#### PROBLEM DESCRIPTION
Word for word, please restate the lines from the beginning of the data through the line in which "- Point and" appears.

Data excerpts
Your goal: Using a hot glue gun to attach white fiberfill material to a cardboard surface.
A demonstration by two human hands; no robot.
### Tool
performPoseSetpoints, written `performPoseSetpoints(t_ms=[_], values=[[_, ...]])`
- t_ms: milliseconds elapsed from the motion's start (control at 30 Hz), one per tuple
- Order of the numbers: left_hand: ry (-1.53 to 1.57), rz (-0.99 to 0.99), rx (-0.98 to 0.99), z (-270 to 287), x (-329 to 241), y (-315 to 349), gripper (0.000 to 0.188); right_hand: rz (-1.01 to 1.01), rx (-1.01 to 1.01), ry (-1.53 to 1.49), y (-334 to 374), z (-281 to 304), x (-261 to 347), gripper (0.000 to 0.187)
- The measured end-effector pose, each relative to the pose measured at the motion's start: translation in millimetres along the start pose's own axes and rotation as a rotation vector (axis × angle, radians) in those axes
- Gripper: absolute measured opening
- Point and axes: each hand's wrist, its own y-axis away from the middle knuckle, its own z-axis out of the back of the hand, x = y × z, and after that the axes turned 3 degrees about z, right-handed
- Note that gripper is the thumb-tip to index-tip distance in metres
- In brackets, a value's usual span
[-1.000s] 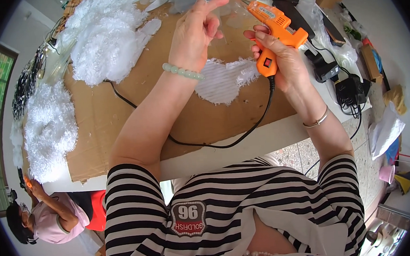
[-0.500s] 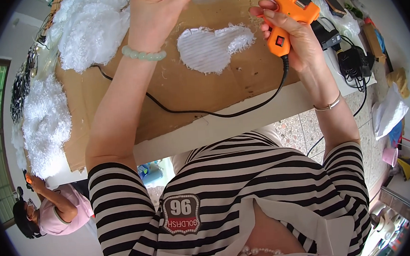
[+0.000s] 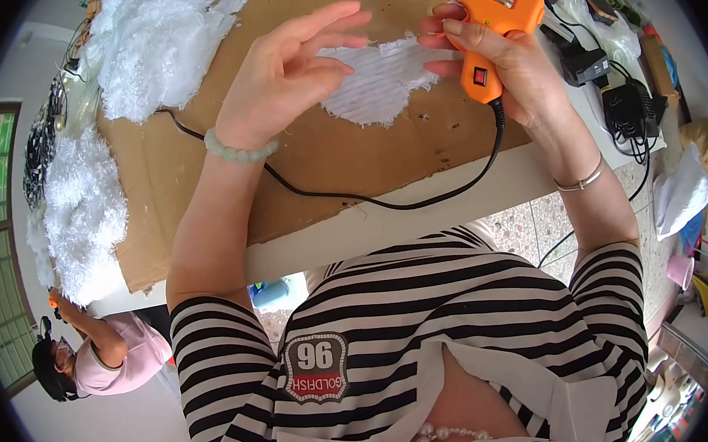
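Observation:
My right hand [image 3: 515, 62] is wrapped round the handle of an orange hot glue gun [image 3: 485, 35], its nozzle end pointing up and to the left. From the handle's base a black cord [image 3: 402, 204] runs left across the cardboard. My left hand [image 3: 282, 78], fingers stretched and apart with nothing in them, hovers at the left edge of a white fuzzy heart-shaped piece [image 3: 377, 88]. That piece lies flat on the brown cardboard [image 3: 288, 217]; its upper left part is hidden behind my fingers.
Heaps of white fluffy material lie at the far left [image 3: 158, 54] and along the left edge [image 3: 82, 211]. Black adapters with tangled cables [image 3: 632, 111] sit at the table's right end. Another person [image 3: 116, 344] in pink works at the lower left.
My left hand has come down toward me and opened out beside the heart-shaped piece. The glue gun in my right hand has shifted slightly left.

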Motion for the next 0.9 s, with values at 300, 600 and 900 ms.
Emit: performPoseSetpoints(t_ms=[300, 600, 900], values=[[-0.188, 0.090, -0.009, 3.4, 4.8, -0.5, 0.040, -0.108, -0.046, -0.022, 4.0, 7.9, -10.0, 0.033], [-0.014, 0.165, -0.094, -5.0, -3.5, 0.8, 0.046, -0.122, -0.044, -0.061, 4.7, 8.8, -8.7, 0.031], [-1.192, -0.826, -0.289, -24.1, -0.2, 0.4, 0.015, -0.020, -0.043, -0.093, 3.9, 14.6, -1.6, 0.029]])
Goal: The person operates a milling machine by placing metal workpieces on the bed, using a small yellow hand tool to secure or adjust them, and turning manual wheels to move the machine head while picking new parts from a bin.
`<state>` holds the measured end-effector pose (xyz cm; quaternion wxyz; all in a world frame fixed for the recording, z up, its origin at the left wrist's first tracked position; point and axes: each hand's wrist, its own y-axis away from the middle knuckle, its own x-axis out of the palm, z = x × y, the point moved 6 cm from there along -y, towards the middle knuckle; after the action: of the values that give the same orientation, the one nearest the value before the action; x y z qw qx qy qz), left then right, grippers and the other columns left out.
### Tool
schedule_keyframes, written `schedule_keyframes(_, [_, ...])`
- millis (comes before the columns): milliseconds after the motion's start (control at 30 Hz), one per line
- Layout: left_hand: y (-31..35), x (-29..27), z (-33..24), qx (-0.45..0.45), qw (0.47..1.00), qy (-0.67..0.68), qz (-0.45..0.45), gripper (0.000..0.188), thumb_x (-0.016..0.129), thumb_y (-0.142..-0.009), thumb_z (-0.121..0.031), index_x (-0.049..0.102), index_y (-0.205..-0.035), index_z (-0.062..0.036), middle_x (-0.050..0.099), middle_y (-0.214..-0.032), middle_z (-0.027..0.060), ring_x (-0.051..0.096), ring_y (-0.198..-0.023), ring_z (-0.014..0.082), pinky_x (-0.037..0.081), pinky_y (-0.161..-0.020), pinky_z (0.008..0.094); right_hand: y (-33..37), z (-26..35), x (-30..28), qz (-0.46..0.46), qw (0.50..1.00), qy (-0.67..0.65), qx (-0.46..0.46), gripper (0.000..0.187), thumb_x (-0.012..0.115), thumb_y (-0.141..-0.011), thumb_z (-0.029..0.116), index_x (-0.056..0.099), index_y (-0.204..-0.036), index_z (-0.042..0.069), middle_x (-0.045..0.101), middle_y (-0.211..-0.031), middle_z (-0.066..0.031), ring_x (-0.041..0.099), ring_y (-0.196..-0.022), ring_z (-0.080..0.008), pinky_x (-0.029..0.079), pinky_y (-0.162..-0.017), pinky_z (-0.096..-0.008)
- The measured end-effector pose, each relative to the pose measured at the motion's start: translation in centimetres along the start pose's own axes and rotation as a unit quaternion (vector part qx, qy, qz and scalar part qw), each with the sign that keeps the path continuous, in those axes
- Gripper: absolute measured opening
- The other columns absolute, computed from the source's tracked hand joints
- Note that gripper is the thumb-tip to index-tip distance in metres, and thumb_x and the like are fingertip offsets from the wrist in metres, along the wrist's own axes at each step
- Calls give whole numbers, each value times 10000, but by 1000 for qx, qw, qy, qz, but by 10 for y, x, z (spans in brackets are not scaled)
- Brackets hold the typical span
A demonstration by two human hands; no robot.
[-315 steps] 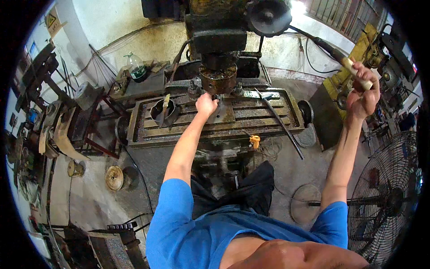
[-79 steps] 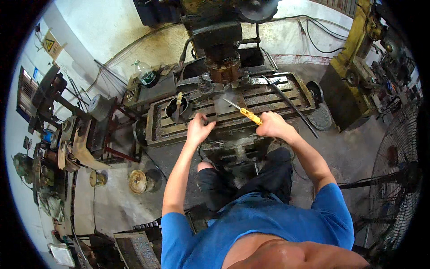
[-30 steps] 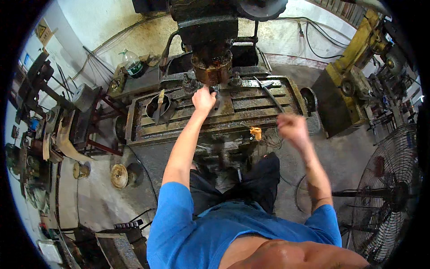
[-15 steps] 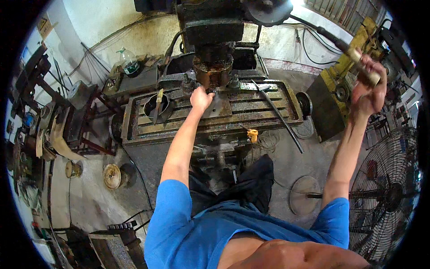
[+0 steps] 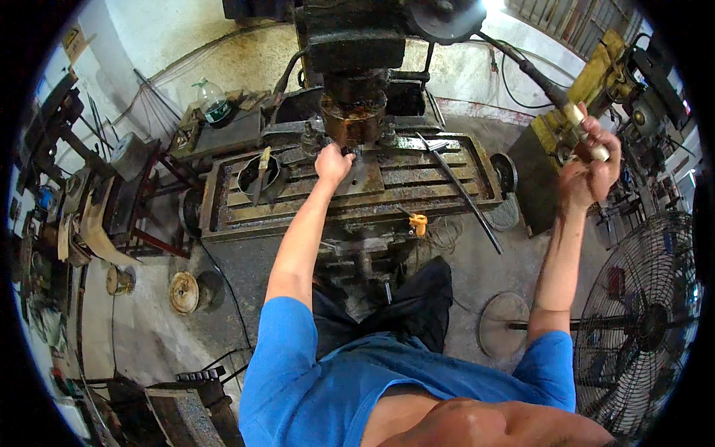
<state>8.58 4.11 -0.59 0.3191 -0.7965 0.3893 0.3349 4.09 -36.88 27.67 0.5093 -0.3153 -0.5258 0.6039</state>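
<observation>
My right hand (image 5: 590,173) is closed around the pale grip of a long dark lever (image 5: 547,86) that runs down from the machine's round hub (image 5: 445,21) at the top. On the slotted machine table (image 5: 439,179), my left hand (image 5: 333,165) is closed low beside a flat metal plate (image 5: 363,177), just under the rusty, grimy spindle head (image 5: 353,118). Whatever its fingers hold is hidden. A round pot (image 5: 274,181) with a brush (image 5: 262,174) across it sits on the table's left part. To the right, a long metal bar (image 5: 465,194) lies slanting over the front edge.
A yellow-handled tool (image 5: 418,224) hangs at the table's front edge. A large caged fan (image 5: 640,320) stands close by my right arm. Left are a bench with a clear plastic bottle (image 5: 214,104) and a round lid-like disc (image 5: 184,292) on the floor. A yellow machine (image 5: 540,164) stands right.
My right hand has pulled the lever's grip down and to the left. My left hand stays in the same place beside the plate.
</observation>
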Motion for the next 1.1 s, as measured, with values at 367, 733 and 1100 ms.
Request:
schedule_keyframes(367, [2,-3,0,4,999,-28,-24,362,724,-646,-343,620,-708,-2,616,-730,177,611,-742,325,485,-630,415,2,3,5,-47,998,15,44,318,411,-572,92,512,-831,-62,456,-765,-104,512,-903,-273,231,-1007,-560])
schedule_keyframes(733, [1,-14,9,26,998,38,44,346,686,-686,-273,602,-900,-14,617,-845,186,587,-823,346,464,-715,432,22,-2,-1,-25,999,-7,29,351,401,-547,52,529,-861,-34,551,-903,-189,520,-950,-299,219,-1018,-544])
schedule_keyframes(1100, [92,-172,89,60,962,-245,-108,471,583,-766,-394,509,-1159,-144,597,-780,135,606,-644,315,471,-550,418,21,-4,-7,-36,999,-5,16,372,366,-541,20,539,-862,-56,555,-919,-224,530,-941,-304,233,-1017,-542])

#### TASK RESULT
Your goal: Using a hot glue gun to attach white fiberfill material to a cardboard surface.
A demonstration by two human hands; no robot.
### Tool
performPoseSetpoints, written `performPoseSetpoints(t_ms=[_], values=[[_, ...]])`
- t_ms: milliseconds elapsed from the motion's start (control at 30 Hz), one per tuple
- Order of the numbers: left_hand: ry (-1.53 to 1.57), rz (-0.99 to 0.99), rx (-0.98 to 0.99), z (-270 to 287), x (-329 to 241), y (-315 to 349), gripper (0.000 to 0.188); right_hand: rz (-1.01 to 1.01), rx (-1.01 to 1.01), ry (-1.53 to 1.49), y (-334 to 374), z (-281 to 304), x (-261 to 347), gripper (0.000 to 0.187)
- The measured end-effector pose, each relative to the pose measured at the motion's start: translation in millimetres along the start pose's own axes and rotation as a rotation vector (axis × angle, radians) in those axes
- Gripper: absolute measured opening
- Point and axes: each hand's wrist, its own y-axis away from the middle knuckle, its own z-axis out of the back of the hand, x = y × z, and after that the axes turned 3 degrees about z, right-handed

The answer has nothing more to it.